Knowm Inc was founded to develop memristive machine learning hardware and promote memristor science.
The Knowm memristor material stack is based on mobile metal ion conduction through a chalcogenide material. The resistance is related at any time to the amount of metal located within the active layer. Different doping materials in the active layer of the memristors lead to different physical and electrical differences such as switching speed, switching energy, endurance, data retention, on and off resistance states and the incremental sensitivity. Knowm Memristors are available for sale and can be shipped worldwide.
Anti-Hebbian and Hebbian computing is a new form of computing based on collections of differential-pair memristor synapses. It has been been shown to offer general solutions to memory, reconfigurable logic and machine learning.
kT-RAM provides a universal synaptic integration and adaptation substrate for AHaH Computing.

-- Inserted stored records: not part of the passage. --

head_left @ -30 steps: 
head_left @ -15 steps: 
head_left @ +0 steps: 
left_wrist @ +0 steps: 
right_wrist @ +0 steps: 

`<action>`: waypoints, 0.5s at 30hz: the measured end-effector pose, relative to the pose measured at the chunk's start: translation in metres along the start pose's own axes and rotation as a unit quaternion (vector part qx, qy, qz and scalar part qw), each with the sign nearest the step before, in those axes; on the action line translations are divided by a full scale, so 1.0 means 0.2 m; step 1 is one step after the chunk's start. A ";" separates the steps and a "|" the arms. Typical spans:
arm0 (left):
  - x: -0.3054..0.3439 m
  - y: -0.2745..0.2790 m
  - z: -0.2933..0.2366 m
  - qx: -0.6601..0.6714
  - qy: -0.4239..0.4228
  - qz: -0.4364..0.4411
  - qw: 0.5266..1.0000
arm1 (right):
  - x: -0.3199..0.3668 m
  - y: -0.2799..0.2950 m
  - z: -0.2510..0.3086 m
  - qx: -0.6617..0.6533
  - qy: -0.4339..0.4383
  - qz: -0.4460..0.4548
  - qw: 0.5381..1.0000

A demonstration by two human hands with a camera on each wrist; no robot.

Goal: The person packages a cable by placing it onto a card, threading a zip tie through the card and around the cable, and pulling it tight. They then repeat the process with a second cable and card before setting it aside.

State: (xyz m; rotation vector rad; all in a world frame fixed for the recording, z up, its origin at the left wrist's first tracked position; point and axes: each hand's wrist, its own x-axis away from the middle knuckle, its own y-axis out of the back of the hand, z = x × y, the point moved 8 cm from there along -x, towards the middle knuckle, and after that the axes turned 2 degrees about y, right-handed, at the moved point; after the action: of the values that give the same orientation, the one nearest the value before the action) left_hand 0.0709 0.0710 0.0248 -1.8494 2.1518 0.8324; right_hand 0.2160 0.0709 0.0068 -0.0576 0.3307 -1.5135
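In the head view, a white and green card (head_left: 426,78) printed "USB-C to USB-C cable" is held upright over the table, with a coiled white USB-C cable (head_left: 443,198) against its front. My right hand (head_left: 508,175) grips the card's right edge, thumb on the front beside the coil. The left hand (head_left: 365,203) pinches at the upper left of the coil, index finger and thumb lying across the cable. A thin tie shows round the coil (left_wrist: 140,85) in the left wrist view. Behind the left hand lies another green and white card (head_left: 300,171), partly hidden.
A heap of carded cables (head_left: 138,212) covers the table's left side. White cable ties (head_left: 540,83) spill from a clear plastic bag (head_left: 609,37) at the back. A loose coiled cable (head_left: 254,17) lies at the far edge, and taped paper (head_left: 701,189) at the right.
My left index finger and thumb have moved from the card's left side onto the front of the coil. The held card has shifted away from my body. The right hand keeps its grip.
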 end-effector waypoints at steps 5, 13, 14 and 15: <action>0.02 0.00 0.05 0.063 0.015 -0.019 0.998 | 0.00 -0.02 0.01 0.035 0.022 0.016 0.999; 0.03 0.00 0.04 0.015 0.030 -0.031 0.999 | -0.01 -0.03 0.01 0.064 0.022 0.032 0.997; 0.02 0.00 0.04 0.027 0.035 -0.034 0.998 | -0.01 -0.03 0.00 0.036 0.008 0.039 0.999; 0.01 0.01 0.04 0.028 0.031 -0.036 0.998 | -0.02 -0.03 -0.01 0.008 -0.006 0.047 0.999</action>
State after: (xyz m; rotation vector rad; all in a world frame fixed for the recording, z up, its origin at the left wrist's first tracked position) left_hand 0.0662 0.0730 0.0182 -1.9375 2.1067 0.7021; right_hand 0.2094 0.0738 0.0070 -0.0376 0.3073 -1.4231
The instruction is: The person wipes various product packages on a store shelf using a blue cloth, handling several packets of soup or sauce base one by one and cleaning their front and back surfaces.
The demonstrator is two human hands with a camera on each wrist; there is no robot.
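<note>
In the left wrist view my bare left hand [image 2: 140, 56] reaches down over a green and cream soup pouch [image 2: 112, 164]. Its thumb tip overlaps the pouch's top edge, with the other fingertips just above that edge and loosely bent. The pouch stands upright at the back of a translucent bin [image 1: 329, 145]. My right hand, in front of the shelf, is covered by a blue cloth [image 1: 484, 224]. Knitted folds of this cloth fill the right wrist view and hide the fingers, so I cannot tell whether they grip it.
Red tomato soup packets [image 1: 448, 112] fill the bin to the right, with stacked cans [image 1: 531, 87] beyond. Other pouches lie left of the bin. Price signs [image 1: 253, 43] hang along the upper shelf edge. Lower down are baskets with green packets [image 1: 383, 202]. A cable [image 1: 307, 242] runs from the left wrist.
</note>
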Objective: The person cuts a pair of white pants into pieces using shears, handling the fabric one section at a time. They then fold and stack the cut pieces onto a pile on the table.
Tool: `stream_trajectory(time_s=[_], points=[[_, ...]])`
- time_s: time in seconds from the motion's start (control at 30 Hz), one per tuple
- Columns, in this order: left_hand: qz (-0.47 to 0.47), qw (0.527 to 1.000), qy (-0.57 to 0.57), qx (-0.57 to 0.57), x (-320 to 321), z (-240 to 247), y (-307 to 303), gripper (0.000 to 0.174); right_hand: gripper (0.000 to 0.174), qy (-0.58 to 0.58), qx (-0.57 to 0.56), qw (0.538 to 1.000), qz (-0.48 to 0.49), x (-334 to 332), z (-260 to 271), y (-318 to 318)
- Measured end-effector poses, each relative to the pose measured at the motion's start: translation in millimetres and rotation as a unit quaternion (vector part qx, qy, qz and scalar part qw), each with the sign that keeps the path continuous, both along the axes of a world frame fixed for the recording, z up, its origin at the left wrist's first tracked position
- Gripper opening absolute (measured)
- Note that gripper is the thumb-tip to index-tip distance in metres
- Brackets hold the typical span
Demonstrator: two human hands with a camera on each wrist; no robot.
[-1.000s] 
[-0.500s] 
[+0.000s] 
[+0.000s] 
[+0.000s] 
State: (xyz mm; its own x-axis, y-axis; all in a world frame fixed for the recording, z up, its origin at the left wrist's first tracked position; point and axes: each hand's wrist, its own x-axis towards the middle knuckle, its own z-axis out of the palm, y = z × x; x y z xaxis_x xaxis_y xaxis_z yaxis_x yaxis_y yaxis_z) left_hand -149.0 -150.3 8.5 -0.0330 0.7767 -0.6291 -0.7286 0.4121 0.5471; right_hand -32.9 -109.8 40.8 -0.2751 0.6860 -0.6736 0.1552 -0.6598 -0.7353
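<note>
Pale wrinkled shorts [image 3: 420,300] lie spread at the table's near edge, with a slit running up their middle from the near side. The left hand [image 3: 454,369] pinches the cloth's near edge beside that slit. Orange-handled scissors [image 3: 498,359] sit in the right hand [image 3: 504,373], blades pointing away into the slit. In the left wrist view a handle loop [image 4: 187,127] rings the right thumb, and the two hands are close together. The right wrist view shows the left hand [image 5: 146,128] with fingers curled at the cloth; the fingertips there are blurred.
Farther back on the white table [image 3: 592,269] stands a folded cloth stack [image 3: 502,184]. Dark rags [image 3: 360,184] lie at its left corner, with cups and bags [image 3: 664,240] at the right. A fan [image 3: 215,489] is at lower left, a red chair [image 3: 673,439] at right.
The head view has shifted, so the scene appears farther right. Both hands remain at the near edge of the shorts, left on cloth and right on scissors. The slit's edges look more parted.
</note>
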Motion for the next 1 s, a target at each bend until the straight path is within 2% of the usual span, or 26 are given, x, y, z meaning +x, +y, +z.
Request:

The kT-RAM architecture allows for drastic reductions of energy associate with machine learning operations by reducing synaptic adaptation and inference to local analog operations.
The Knowm API is a software hook to kT-RAM, where machine learning functions have been reduced to kT-RAM instruction set routines.
The kT-RAM Technology Stack is a specification that goes from memristors to machine learning applications. This allows separate groups to specialize at one or more levels of the stack where their strengths and interests align. Improvements at various levels can propagate throughout the whole technology ecosystem, from materials to markets, without any single participant having to bridge the whole stack.